Copy all the lines below without altering anything.

Data excerpts
*** Begin section ***
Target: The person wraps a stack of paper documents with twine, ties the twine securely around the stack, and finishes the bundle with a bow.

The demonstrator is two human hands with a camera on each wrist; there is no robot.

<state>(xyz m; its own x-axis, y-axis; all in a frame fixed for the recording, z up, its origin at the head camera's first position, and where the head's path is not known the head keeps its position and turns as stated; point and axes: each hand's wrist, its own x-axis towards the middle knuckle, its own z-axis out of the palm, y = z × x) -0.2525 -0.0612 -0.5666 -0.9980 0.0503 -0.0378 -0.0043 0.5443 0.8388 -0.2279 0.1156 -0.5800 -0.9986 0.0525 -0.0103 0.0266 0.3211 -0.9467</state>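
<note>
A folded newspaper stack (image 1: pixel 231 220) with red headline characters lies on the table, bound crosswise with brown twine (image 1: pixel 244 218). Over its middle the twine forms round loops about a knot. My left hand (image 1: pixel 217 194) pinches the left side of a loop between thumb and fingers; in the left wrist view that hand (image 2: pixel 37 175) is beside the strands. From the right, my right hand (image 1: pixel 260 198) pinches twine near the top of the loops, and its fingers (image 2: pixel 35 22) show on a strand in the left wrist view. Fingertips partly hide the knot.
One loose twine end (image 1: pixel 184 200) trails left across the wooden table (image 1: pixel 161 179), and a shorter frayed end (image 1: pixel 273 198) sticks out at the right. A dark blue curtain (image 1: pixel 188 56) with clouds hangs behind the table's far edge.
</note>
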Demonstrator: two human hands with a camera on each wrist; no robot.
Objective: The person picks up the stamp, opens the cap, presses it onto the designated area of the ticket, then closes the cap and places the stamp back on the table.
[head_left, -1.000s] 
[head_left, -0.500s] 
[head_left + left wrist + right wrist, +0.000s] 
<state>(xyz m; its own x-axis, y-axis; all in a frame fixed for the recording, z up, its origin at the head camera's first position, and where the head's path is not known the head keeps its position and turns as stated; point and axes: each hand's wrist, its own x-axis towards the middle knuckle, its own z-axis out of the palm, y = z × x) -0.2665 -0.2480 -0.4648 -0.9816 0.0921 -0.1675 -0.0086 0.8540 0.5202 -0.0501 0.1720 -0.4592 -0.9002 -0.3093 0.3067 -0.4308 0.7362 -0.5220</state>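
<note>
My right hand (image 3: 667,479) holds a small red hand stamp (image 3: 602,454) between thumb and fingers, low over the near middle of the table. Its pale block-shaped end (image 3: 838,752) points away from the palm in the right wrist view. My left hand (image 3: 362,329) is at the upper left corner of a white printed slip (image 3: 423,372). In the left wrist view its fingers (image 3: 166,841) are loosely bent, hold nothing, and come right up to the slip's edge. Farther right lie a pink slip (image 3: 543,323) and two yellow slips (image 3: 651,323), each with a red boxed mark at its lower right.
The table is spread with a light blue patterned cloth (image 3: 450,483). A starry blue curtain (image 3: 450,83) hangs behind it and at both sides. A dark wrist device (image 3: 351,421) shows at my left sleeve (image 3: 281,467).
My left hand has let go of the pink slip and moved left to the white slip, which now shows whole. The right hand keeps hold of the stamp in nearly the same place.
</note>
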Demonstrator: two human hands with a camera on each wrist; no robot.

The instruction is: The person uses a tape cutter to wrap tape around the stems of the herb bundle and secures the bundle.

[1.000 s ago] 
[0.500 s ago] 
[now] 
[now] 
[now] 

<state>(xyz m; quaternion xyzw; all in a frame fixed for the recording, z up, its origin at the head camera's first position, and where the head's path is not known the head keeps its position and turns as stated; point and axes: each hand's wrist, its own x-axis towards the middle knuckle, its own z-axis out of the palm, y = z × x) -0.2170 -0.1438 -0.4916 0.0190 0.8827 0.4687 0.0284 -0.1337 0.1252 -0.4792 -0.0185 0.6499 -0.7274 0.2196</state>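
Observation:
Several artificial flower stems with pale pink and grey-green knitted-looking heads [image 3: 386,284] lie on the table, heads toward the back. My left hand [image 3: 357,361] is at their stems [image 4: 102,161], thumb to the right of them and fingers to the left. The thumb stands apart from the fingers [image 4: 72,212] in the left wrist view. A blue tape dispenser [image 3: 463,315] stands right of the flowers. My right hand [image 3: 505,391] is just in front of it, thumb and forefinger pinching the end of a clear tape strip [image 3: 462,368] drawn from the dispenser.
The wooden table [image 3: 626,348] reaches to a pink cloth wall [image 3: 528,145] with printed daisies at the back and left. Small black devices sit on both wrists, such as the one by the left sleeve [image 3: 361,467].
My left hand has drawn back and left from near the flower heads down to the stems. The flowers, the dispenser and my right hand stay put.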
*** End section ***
ANSWER TO THE EXERCISE:
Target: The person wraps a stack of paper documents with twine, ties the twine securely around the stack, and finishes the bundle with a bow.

The demonstrator is two human hands with a camera on each wrist; there is no robot.

<state>(xyz m; its own x-axis, y-axis; all in a frame fixed for the recording, z up, its origin at the head camera's first position, and where the head's path is not known the head keeps its position and turns as stated; point and axes: each hand's wrist, its own x-axis towards the middle knuckle, its own z-axis out of the palm, y = z × x) -0.2525 -0.0612 -0.5666 -0.9980 0.0503 -0.0378 -0.0043 0.5443 0.8388 -0.2279 0.1156 -0.5800 -0.9986 0.0525 -0.0103 0.0266 0.3211 -0.9467</state>
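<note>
A folded newspaper stack (image 1: pixel 231 220) with red headline characters lies on the table, bound crosswise with brown twine (image 1: pixel 244 218). Over its middle the twine forms round loops about a knot. My left hand (image 1: pixel 217 194) pinches the left side of a loop between thumb and fingers; in the left wrist view that hand (image 2: pixel 37 175) is beside the strands. From the right, my right hand (image 1: pixel 260 198) pinches twine near the top of the loops, and its fingers (image 2: pixel 35 22) show on a strand in the left wrist view. Fingertips partly hide the knot.
One loose twine end (image 1: pixel 184 200) trails left across the wooden table (image 1: pixel 161 179), and a shorter frayed end (image 1: pixel 273 198) sticks out at the right. A dark blue curtain (image 1: pixel 188 56) with clouds hangs behind the table's far edge.
</note>
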Demonstrator: two human hands with a camera on each wrist; no robot.
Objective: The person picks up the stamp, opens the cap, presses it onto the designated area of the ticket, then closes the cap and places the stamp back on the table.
[head_left, -1.000s] 
[head_left, -0.500s] 
[head_left + left wrist + right wrist, +0.000s] 
<state>(xyz m; its own x-axis, y-axis; all in a frame fixed for the recording, z up, its origin at the head camera's first position, and where the head's path is not known the head keeps its position and turns as stated; point and axes: each hand's wrist, its own x-axis towards the middle knuckle, its own z-axis out of the palm, y = z × x) -0.2665 -0.2480 -0.4648 -0.9816 0.0921 -0.1675 -0.0086 0.8540 0.5202 -0.0501 0.1720 -0.4592 -0.9002 -0.3093 0.3067 -0.4308 0.7362 -0.5220</state>
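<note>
My right hand (image 3: 667,479) holds a small red hand stamp (image 3: 602,454) between thumb and fingers, low over the near middle of the table. Its pale block-shaped end (image 3: 838,752) points away from the palm in the right wrist view. My left hand (image 3: 362,329) is at the upper left corner of a white printed slip (image 3: 423,372). In the left wrist view its fingers (image 3: 166,841) are loosely bent, hold nothing, and come right up to the slip's edge. Farther right lie a pink slip (image 3: 543,323) and two yellow slips (image 3: 651,323), each with a red boxed mark at its lower right.
The table is spread with a light blue patterned cloth (image 3: 450,483). A starry blue curtain (image 3: 450,83) hangs behind it and at both sides. A dark wrist device (image 3: 351,421) shows at my left sleeve (image 3: 281,467).
My left hand has let go of the pink slip and moved left to the white slip, which now shows whole. The right hand keeps hold of the stamp in nearly the same place.
</note>
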Demonstrator: two human hands with a camera on each wrist; no robot.

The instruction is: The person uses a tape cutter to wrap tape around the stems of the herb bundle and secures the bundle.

[1.000 s ago] 
[0.500 s ago] 
[now] 
[now] 
[now] 

<state>(xyz m; quaternion xyzw; all in a frame fixed for the recording, z up, its origin at the head camera's first position, and where the head's path is not known the head keeps its position and turns as stated; point and axes: each hand's wrist, its own x-axis towards the middle knuckle, its own z-axis out of the palm, y = z × x) -0.2170 -0.1438 -0.4916 0.0190 0.8827 0.4687 0.0284 -0.1337 0.1252 -0.4792 -0.0185 0.6499 -0.7274 0.2196</state>
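Observation:
Several artificial flower stems with pale pink and grey-green knitted-looking heads [image 3: 386,284] lie on the table, heads toward the back. My left hand [image 3: 357,361] is at their stems [image 4: 102,161], thumb to the right of them and fingers to the left. The thumb stands apart from the fingers [image 4: 72,212] in the left wrist view. A blue tape dispenser [image 3: 463,315] stands right of the flowers. My right hand [image 3: 505,391] is just in front of it, thumb and forefinger pinching the end of a clear tape strip [image 3: 462,368] drawn from the dispenser.
The wooden table [image 3: 626,348] reaches to a pink cloth wall [image 3: 528,145] with printed daisies at the back and left. Small black devices sit on both wrists, such as the one by the left sleeve [image 3: 361,467].
My left hand has drawn back and left from near the flower heads down to the stems. The flowers, the dispenser and my right hand stay put.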

The answer contains nothing further.